# What needs to be done
Line count for "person": give the number of lines in the records below that hold it, and nothing else.

# Information shown
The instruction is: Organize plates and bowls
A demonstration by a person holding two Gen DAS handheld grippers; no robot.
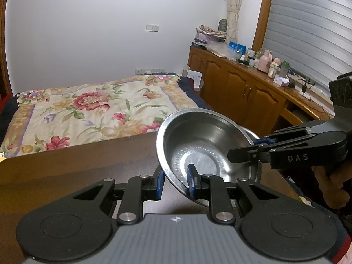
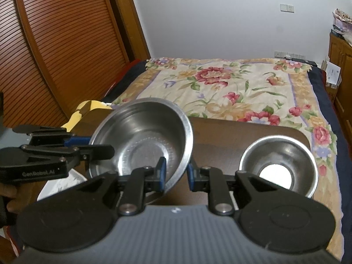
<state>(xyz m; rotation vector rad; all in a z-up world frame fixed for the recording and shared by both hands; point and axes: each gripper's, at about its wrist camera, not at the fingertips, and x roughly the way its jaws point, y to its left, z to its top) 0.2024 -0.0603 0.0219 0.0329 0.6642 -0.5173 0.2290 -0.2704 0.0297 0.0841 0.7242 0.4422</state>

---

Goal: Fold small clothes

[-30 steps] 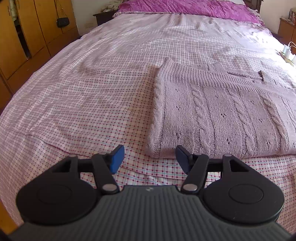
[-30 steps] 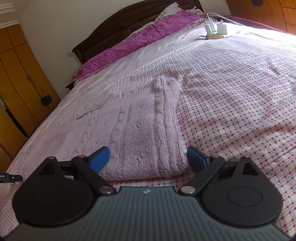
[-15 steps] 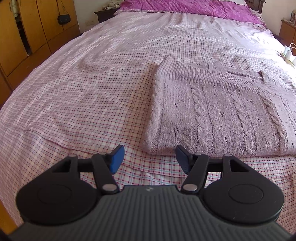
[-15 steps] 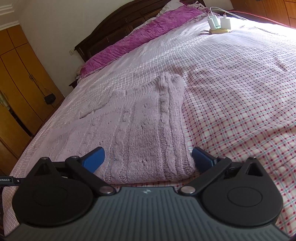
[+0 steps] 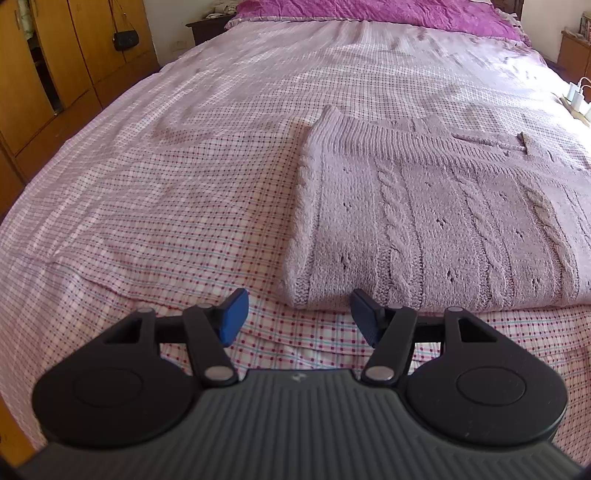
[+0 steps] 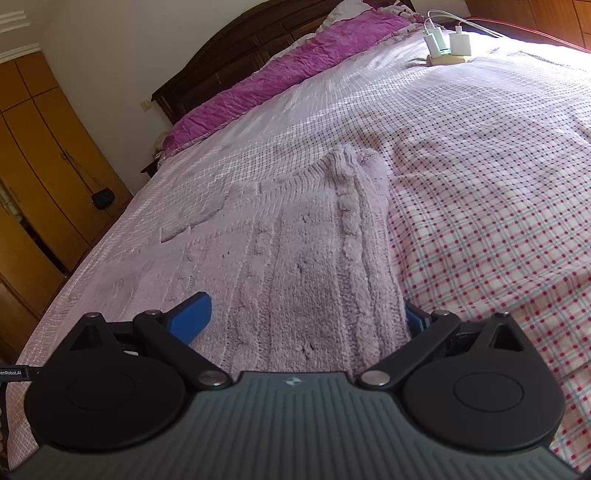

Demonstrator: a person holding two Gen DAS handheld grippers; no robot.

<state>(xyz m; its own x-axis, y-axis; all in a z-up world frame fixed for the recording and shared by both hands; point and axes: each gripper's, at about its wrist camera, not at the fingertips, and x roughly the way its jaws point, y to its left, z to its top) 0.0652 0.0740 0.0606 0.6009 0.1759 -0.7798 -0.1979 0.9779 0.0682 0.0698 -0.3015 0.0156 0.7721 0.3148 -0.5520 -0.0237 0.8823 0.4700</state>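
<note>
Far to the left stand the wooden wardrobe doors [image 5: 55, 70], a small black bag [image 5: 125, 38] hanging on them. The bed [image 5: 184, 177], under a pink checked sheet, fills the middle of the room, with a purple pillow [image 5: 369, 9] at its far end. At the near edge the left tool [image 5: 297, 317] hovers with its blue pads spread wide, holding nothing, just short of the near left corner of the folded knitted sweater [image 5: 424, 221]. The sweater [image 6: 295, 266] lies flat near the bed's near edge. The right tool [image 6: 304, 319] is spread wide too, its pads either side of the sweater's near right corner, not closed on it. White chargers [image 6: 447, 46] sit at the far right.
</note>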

# Output for this task
2